The problems of cell diversity have led a number of investigators to develop methods for performing electrophysiology and mRNA amplification/measurement in the same neuron (3742). In most of these single-cell studies, the electrophysiology of the cell has been assessed by whole-cell patch clamp, and the intracellular contents have then been aspirated into the recording pipette (but see ref. 43). In several of these studies, adult neurons have been studied after acute dissociation (44). After reverse transcription (RT) of the cell's mRNA, cDNA has been amplified either by linear replication (39) or PCR (37, 38). These methods typically result in membrane rupture, process amputation, and collection of a highly variable fraction of the cell's mRNA transcripts. Consequently, semiquantitative measures on the aspirated fraction require the target mRNA to be normalized to another molecular species in the cell, which adds the error of the control species' measurement and regulation. Moreover, dendritic mRNA, which is increasingly recognized to serve selective functions (45), is lost. These factors have made quantitative estimates of expression in a single neuron difficult, and thus most prior experiments have focused on associations of all-or-none expression with function (but see refs. 43 and 46).

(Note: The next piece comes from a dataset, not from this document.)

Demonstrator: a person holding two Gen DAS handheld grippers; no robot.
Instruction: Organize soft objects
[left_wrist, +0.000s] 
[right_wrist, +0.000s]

Clearly, there would be a major measurement advantage in single-neuron studies if approximately the full set of mRNA transcripts could be collected from each neuron. With such improved quantitation, single-cell studies, which minimize problems of cell diversity and inadequate degrees of freedom, could then be used more effectively to test predicted expression–function correlations.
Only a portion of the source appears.